COME SI GIUDICA, PER RASPELLI, UN RISTORANTE

  1. Si parte dall’approccio nel momento in cui si prenota. Normalmente Raspelli non comunica mai il suo nome, sfrutta l’effetto sorpresa. Si presenta con il nome di un amico che poi avverte e poi piomba nel ristorante dove al limite possono riconoscerlo (purtroppo dice sono un personaggio pubblico). Ma badiamo bene: se un ristorante non è preparato, non può farlo all’ultimo momento. C’è purtroppo una celebre guida molto sopravvalutata i cui ispettori (erano 10 e ora sono solo 7)  si fa annunciare ben prima di presentarsi. Non lo trova corretto.
    Per venire al dunque è già dalla prima telefonata che uno dovrebbe accorgersi che c’è qualcosa che non va.
    Driiin:
    “Mmm! Chi è” (con voce assonnata)
    “Pronto, ristorante Pinco Pallo”?
    “Si perché?”
    … come perché, sono un vostro potenziale cliente!
  2. All’ingresso del ristorante: gli odori, i profumi. Raspelli odia quei ristoranti in cui si sentono effluvi di deodoranti chimici. Ci sono invece luoghi dove il solo profumo si trasforma in una stimolazione di piacere del palato.
  3. Arrivi un quarto d’ora prima dell’apertura del Ristorante e ti senti dire “apriamo tra un quarto d’ora, può attendere?” – e tu rimani all’addiaccio, sotto la pioggia con il freddo ecc. ad aspettare fuori. È intollerabile. Ok, sono in anticipo ma sono tuo ospite: non mi fai entrare e aspettare al caldo all’interno?
  4. Sempre l’accoglienza: “il cappotto? Lo può posare lì”. Ok lo sapevo da solo senza che me lo dicesse. I gesti semplici fanno la differenza soprattutto in presenza di signore.
  5. Raspelli non sopporta i locali che si danno delle arie: che ti fanno capire che sei fortunato a essere stato accolto da loro. Ehi! In fondo sono un tuo cliente, alla fine ti pago, datti una calmata!
  6. E poi viene la critica culinaria vera e propria, che secondo Raspelli è molto soggettiva, certo. Ma l’importante è essere sinceri: quando qualcosa non va bisogna dirlo. Raspelli ha collezionato 20 querele per avere espresso un giudizio, vinte tutte. Il diritto di cronaca è un diritto. Raspelli prende le distanze invece in chi critica attraverso alcuni portali web diffamando. Dire ad esempio: “il cibo faceva schifo e ho vomitato per tre giorni” è un reato. Come puoi sapere se hai vomitato per quello che hai mangiato o perché Hai preso freddo, ingurgitato com un pazzo, ecc. se non hai fatto fare una analisi chimica del tuo vomito? Insomma: un critico è corretto, esprime un giudizio ma non agisce mai per ripicca.
  7. E poi un accenno all’abitudine dei ristoranti di preparare anche una settimana prima i prodotti e poi congelarli per essere pronti all’uso. Secondo Raspelli non è una tragedia: l’importante è che si preservi qualità e sapore. Certo, quando era giovane e si recava con la famiglia al ristorante, gli agnolotti venivano sapientemente preparati dalla cuoca uno a uno pochi minuti prima di essere bolliti, dalla pasta  con cui erano stati preparati la mattina. Non si può pensare a un ritmo simile oggi e dunque ben venga la surgelazione che tra l’altro non è l’unico modo di preservare degli ottimi prodotti.

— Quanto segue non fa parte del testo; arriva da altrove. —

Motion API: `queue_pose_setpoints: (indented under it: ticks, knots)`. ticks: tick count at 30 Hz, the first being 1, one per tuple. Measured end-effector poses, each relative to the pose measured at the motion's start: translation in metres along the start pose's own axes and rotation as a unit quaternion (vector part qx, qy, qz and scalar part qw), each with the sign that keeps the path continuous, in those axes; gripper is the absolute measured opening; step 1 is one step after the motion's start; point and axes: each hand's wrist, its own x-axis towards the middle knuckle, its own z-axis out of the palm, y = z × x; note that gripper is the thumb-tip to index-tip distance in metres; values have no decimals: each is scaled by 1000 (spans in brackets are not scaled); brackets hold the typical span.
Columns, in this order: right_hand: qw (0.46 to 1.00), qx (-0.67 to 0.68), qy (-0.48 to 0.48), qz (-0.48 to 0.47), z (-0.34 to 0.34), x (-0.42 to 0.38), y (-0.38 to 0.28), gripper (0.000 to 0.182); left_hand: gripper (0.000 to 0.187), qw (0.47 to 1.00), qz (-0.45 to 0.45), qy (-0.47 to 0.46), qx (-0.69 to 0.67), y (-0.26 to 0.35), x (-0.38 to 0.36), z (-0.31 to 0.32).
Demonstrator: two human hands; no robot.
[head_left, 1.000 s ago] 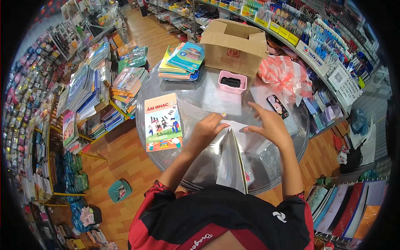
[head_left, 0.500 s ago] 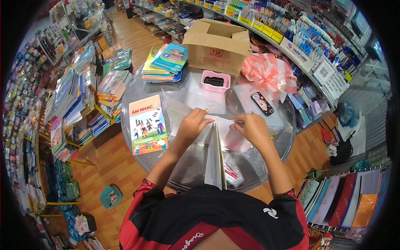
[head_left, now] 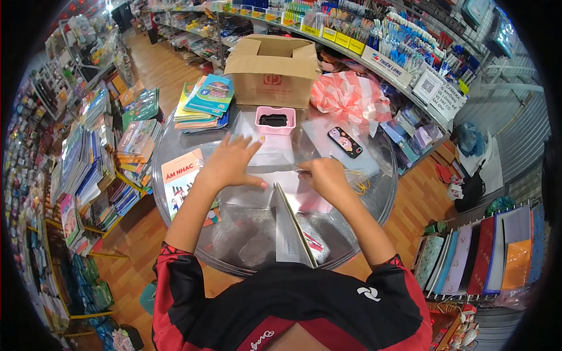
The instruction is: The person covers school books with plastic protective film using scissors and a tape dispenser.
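Observation:
My left hand point(head_left: 233, 165) is open, its fingers spread over a book point(head_left: 293, 228) that stands partly open, edge-on to me, at the front of the round table point(head_left: 228, 248). The fingers of my right hand point(head_left: 322, 176) are pinched at the upper edge of the book's pinkish-white cover sheet point(head_left: 304, 196). An orange-topped music book point(head_left: 182, 175) lies left of my left forearm, which partly covers it. Beyond my hands, clear plastic sheets point(head_left: 275, 149) lie flat below a pink tray point(head_left: 275, 120) holding something black.
At the table's back stand a cardboard box point(head_left: 269, 88), a stack of books point(head_left: 205, 102) and a pink-white ribbon bundle point(head_left: 348, 99). A phone point(head_left: 345, 142) rests on plastic at the right. Book piles point(head_left: 88, 152) stand left, and shelves of pens point(head_left: 351, 44) curve behind.
My left hand has let go of the sheet and moved left and up, its fingers spreading. My right hand stays at the sheet. The view has shifted, so the table appears further left.

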Motion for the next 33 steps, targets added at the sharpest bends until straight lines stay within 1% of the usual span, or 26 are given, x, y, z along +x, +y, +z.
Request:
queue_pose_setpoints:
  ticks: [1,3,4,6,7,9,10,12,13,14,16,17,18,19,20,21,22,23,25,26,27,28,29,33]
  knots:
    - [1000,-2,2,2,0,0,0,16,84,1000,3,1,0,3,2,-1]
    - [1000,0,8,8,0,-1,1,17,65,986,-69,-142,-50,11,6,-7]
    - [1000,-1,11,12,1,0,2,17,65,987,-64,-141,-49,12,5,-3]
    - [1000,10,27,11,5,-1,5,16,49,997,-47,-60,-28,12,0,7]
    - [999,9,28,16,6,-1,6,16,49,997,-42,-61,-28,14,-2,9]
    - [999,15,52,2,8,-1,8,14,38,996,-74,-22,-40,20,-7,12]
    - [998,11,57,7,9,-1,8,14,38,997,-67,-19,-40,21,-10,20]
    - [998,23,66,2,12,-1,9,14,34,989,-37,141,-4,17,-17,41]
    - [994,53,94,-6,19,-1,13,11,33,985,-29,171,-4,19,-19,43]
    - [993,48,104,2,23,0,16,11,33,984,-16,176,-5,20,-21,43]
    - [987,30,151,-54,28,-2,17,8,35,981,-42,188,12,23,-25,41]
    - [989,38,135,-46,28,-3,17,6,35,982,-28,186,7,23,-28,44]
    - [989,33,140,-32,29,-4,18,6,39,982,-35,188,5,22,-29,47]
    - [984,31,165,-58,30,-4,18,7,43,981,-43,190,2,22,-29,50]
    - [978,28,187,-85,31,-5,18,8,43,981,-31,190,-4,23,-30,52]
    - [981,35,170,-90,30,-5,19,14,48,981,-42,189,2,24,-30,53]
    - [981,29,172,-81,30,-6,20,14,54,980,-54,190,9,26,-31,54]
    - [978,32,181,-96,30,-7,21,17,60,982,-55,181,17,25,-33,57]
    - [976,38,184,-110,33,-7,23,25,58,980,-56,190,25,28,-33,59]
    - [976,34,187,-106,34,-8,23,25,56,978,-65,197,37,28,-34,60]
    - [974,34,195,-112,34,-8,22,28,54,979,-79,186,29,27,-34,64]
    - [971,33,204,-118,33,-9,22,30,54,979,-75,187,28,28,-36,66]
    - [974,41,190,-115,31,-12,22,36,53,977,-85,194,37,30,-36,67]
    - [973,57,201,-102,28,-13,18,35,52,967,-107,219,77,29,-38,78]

E qui Raspelli fa una piccola digressione: prendiamo ad esempio la Esselunga (non teme di fare nomi e cognomi): le Zuppe di Zerbinati di Acquiterme. La moglie  di Raspelli le compra proprio al celebre supermercato  che ha da anni ha puntato proprio sulla qualità dei suoi prodotti. Beh, queste zuppe  sono così buone e genuine che non si stupirebbe se qualche ristorante ne facesse  uso. E non  farebbe torto secondo lui. Sono zuppe conservate sotto vuoto, senza conservanti. E Raspelli, come molti italiani, è un maniaco della lettura dell’etichetta. Anche la grande distribuzione ha puntato dunque sulla qualità, pensiamo poi a marchi come Slowfood ed  Eataly.

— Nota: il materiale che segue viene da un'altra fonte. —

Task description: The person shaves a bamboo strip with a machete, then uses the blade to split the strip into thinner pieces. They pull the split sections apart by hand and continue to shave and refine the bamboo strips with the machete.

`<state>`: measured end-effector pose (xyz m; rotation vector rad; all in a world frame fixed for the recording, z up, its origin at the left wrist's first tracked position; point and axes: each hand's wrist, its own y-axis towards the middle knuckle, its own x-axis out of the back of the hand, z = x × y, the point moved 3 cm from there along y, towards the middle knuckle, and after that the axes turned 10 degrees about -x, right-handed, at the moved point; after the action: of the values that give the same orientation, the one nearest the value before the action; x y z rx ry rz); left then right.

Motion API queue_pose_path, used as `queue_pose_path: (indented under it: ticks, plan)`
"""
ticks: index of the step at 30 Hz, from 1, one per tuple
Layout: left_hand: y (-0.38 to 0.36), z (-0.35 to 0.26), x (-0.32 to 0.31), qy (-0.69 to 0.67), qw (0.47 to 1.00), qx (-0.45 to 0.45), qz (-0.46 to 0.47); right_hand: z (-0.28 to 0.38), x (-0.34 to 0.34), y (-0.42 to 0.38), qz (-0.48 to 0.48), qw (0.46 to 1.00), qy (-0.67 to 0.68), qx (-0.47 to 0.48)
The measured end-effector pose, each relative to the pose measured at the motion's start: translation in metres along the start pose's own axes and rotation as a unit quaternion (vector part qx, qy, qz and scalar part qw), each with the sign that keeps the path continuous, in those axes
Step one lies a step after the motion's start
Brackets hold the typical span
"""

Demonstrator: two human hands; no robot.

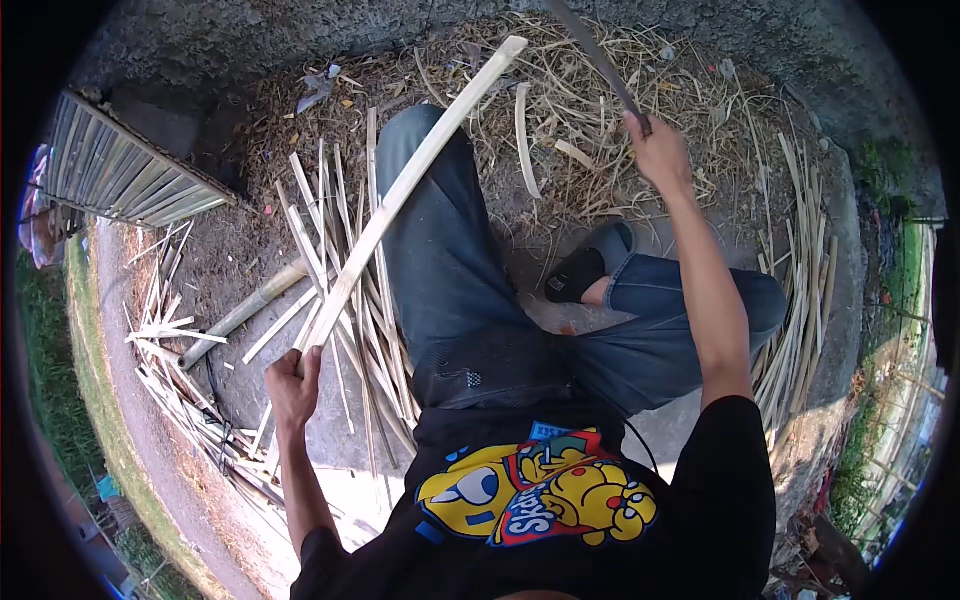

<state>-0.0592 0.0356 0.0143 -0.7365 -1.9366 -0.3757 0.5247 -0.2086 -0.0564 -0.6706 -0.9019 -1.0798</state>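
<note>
My left hand [292, 388] is closed around the lower end of a long, pale bamboo strip [412, 175]. The strip slants up to the right across my bent knee, its far end in the air beyond it. Raised on the other side, my right hand [662, 155] grips a long dark blade [596, 52], probably a knife; its handle is hidden in my fist and its upper end leaves the frame. Blade and bamboo strip are apart. Below the blade, a short curved bamboo piece [524, 140] lies on the shavings.
Split bamboo strips [375, 330] lie in a pile by my leg, with another bundle [800, 290] at the right. A bamboo pole [245, 312] rests on the ground at left. Thin shavings [590, 110] cover the ground before a rough wall [330, 38]. A slatted bamboo panel [130, 165] stands upper left.
</note>
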Motion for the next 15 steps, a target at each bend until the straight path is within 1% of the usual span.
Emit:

Insomma oggi gli italiani preferiscono puntare meno sulla quantità e puntare più sulla qualità.  C’è molta più attenzione che in passato sulla qualità del prodotto e sulla propria salute.

Per finire noi del pubblico poniamo una domanda a Raspelli: siamo a Torino: ci può consigliare due ristoranti che recentemente l’hanno colpita e che consiglierebbe, uno “Top” e uno “Pop”?

Tra i Top sicuramente Del Cambio, anche se può migliorare l’accoglienza (ci sono tavoli da serie B per intenderci e questo non piace). Tra i Pop  un locale giovane che è l’Emporio Gastronomico. Una vera rivelazione.